En France nous subissons la multiplication des contrôles abusifs, des arrestations et des amendes, les brutalités policières lors des manifestations, les maltraitances en garde à vue, humiliations, intimidations, violences, insultes racistes et sexistes. Enquête et surveillance étendues utilisant la législation relative à la criminalité organisée : suivi, géolocalisation, mise sur écoute, perquisition, infiltration policière. Tous les moyens sont bons ! En parallèle, les tribunaux généralisent la détention provisoire et durcissent les conditions de remise en liberté.
Répression des contestations
Ces pratiques répressives constituent une menace majeure pour la démocratie et les droits fondamentaux. Elles empêchent la société de « faire face à la crise environnementale avec l’urgence requise ». Plutôt que de mettre en place des politiques efficaces de sortie des énergies fossiles, de protection des sols et de la biodiversité, de lutte contre toutes les pollutions industrielles et agricoles, les gouvernements poursuivent et harcèlent les lanceurs d’alerte, les activistes, les scientifiques, les journalistes, discréditent leur combat et leurs actions.
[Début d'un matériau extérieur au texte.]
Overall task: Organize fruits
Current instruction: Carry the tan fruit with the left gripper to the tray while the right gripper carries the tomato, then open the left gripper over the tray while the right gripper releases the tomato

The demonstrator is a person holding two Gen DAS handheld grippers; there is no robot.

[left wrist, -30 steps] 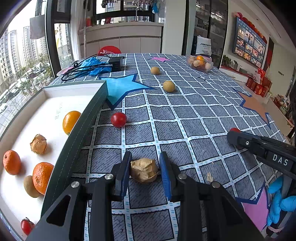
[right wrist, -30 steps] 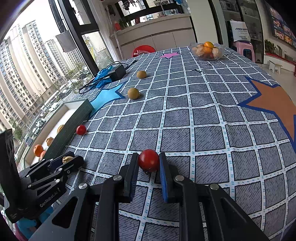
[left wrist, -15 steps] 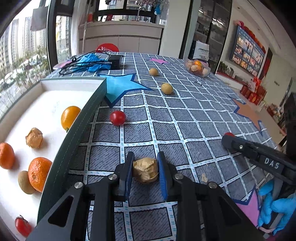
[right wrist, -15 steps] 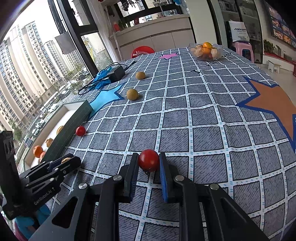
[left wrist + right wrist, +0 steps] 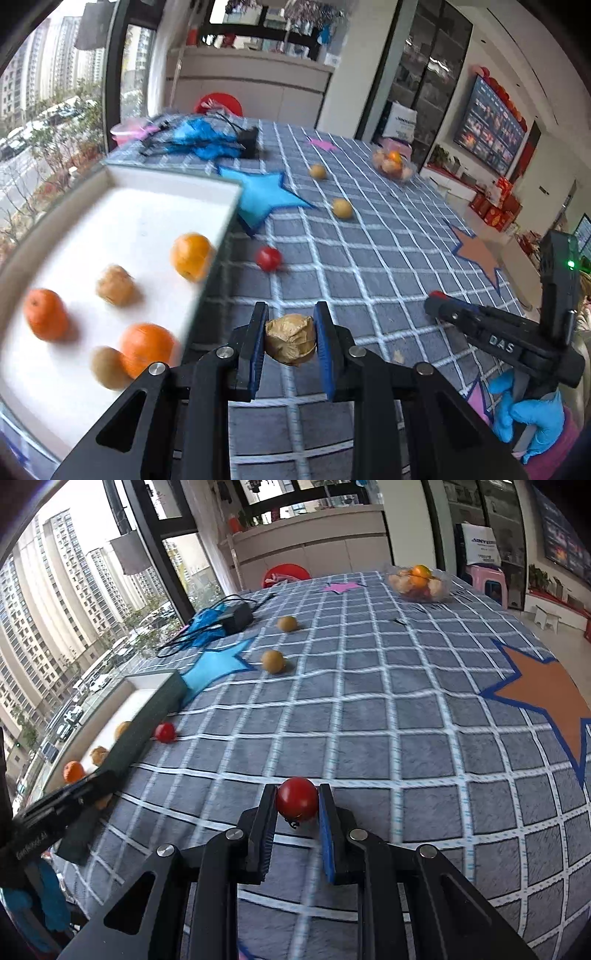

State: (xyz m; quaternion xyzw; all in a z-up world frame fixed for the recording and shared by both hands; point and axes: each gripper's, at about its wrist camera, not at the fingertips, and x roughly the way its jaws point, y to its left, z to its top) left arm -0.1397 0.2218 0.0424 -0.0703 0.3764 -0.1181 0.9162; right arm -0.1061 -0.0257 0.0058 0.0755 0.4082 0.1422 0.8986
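Observation:
My left gripper (image 5: 290, 339) is shut on a brown wrinkled fruit (image 5: 290, 339) and holds it above the checked tablecloth, right of the white tray (image 5: 122, 218). The tray holds several oranges (image 5: 190, 255) and brown fruits (image 5: 115, 285). My right gripper (image 5: 297, 805) is shut on a red tomato (image 5: 297, 799), lifted off the cloth. It also shows in the left wrist view (image 5: 437, 300). A loose red tomato (image 5: 269, 258) lies beside the tray's right wall. Two yellow-brown round fruits (image 5: 342, 208) (image 5: 317, 171) lie farther back.
A clear bowl of fruit (image 5: 392, 167) stands at the far right of the table. A black adapter with cables and blue gloves (image 5: 207, 142) lies at the far left. The table's right edge drops to the floor (image 5: 554, 627).
Both grippers have lifted their fruit off the cloth. The left gripper has risen and moved toward the tray; the view is blurred with motion.

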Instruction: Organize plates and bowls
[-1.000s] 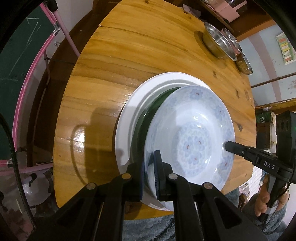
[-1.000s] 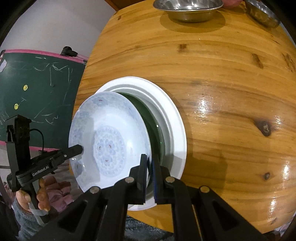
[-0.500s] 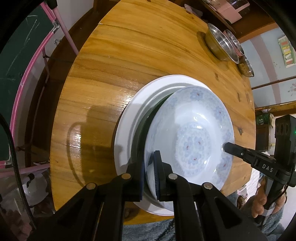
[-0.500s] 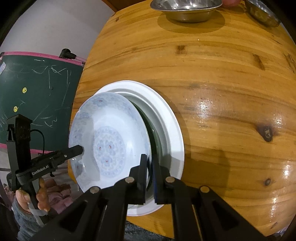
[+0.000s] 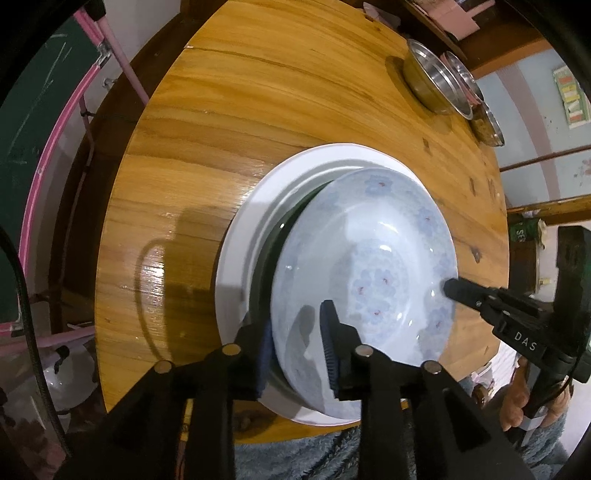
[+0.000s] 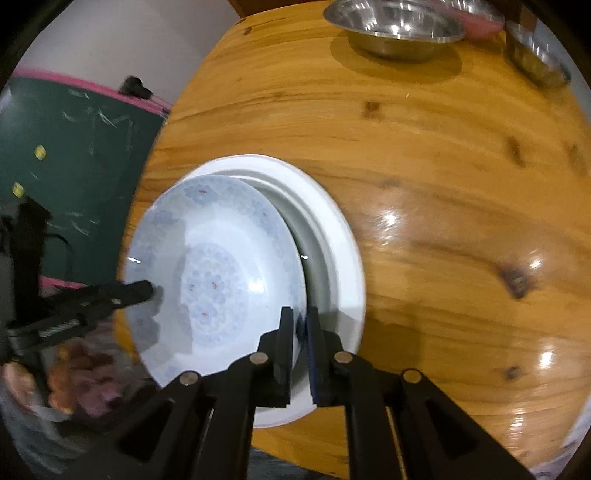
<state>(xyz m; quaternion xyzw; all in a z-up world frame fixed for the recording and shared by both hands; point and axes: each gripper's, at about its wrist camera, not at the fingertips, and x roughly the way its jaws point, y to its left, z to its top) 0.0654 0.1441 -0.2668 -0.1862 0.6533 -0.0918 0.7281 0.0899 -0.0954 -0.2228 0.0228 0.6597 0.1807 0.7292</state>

Au-delà de l’intérêt de ce rapport, nous savons que la criminalisation des activistes environnementaux n’est qu’une des facettes de la guerre que mènent Macron et son gouvernement contre le mouvement social. Après les Gilets jaunes, les manifestations syndicales, les quartiers populaires, ils veulent mettre au pas toute contestation de leur pouvoir et de leur politique inégalitaire et écocide.